= Jesús Suárez Chourio =

Venezuelan military officer

 Jesús Rafael Suárez Chourio (born 19 July 1962) is a Venezuelan military officer who served as the General Commander of the Bolivarian Army of Venezuela from 20 June 2017 until 8 July 2019.

== Biography ==
Chourio served as General of the Army Division, graduated in the "Francisco de Paula Alcántara" promotion of 1986 of the Military Academy of Venezuela. Commander of the 42 Parachute Brigade of Maracay, Aragua. He is also commander of the Comprehensive Defense Operations Zone (ZODI) for the State of Aragua. He participated in the coup d'état of 1992, led by Hugo Chávez and, after his death, was one of those who helped to load his coffin during the funeral.

Until 2011, he was leader of the Protection and Security Unit in charge of the protection of the President of the Republic and head of the private guard of Chávez. He was one of the military of his greatest confidence. In an official ceremony on 5 March 2014, the anniversary of the death of Hugo Chávez, the first words he spoke were "Chávez vive!" (English: "Long Live Chávez") to which President Nicolás Maduro responded "The struggle continues" (Spanish: "La lucha sigue").
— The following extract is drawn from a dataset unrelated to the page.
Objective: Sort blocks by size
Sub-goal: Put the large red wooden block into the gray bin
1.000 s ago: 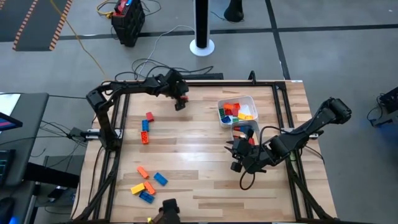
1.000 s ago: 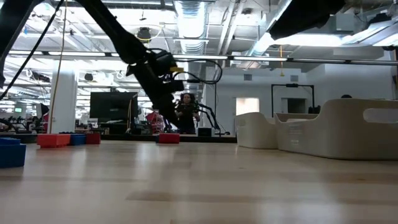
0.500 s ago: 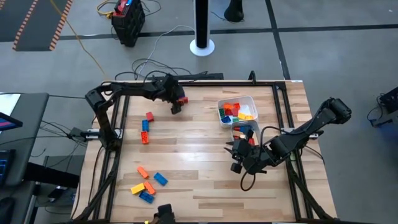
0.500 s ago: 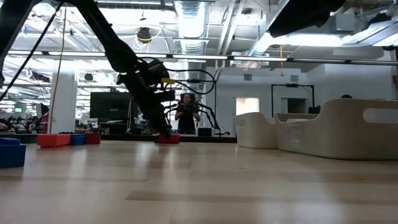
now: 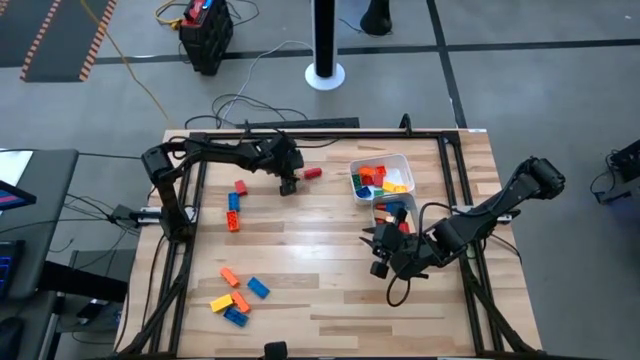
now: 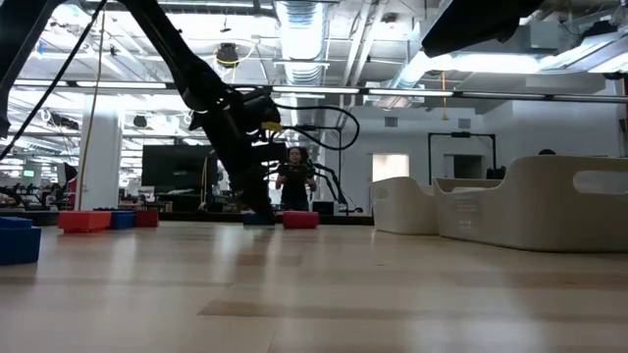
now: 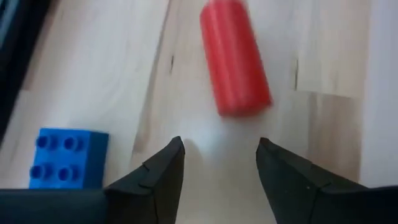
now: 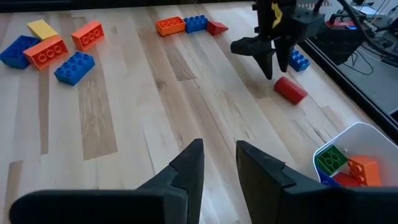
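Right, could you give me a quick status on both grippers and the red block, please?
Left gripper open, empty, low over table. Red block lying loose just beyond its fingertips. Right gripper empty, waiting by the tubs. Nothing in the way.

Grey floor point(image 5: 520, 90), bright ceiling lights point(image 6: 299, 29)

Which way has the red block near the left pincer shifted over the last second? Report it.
Yes. The red block has moved toward the white tub; it now lies free on the table beside the left pincer, which is open around nothing.
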Controlling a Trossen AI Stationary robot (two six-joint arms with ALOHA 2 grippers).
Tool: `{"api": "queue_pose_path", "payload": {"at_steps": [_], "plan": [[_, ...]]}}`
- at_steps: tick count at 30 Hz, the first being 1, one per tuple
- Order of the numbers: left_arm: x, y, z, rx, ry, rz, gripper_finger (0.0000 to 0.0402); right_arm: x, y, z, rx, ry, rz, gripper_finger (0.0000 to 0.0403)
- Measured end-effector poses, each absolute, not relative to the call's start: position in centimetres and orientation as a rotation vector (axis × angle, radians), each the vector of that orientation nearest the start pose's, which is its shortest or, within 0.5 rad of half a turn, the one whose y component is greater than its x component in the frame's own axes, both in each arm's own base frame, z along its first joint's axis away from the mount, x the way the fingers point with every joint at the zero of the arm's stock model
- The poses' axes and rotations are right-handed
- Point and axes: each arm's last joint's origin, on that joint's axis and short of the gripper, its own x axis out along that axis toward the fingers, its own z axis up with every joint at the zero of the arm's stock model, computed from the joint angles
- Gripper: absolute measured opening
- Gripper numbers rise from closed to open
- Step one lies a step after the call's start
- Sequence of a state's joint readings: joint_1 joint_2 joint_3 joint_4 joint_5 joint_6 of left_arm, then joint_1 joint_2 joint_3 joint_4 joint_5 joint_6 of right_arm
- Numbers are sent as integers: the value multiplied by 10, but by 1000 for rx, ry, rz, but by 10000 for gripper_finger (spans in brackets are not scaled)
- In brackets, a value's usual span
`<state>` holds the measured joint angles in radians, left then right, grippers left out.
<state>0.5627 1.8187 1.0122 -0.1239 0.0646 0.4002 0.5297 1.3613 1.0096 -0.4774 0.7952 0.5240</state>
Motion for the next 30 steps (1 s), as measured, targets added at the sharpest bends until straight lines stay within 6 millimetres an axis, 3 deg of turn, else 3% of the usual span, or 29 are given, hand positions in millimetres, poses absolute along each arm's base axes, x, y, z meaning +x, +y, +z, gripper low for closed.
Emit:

In July 2016, President Nicolás Maduro appointed Chourio to command the Comprehensive Defense Region of the Central Zone (REDI Central), which comprises the States of Aragua, Carabobo and Yaracuy states, and promoted to major general.

On 8 July 2019, President Nicolás Maduro dismissed Chourio as general commander of the Venezuelan Army and appointed Rodriguez Cabello as his successor, brother of PSUV vice president Diosdado Cabello.

== Sanctions ==
Chourio has been sanctioned by several countries and is banned from entering neighboring Colombia. The Colombian government maintains a list of people banned from entering Colombia or subject to expulsion; as of January 2019, the list had 200 people with a "close relationship and support for the Nicolás Maduro regime".

=== United States ===
In July 2017, thirteen senior officials of the Venezuelan government, including Chourio, associated with the 2017 Venezuelan Constituent Assembly elections were sanctioned by the United States for their role in undermining democracy and human rights.

=== Canada ===
On 22 September 2017, Canada sanctioned Chourio due to rupture of Venezuela's constitutional order.

=== Panama ===
On 29 March 2018, Chourio was sanctioned by the Panamanian government for his alleged involvement with "money laundering, financing of terrorism and financing the proliferation of weapons of mass destruction".

=== European Union ===
The European Union sanctioned seven Venezuela officials, including Chourio, on 18 January 2018, singling them out as being responsible for deteriorating democracy in the country. The sanctioned individuals were prohibited from entering the nations of the European Union, and their assets were frozen.

=== Switzerland ===
Switzerland sanctioned Chourio on 10 July 2018, freezing his assets and imposing a travel ban while citing the same reasons of the European Union.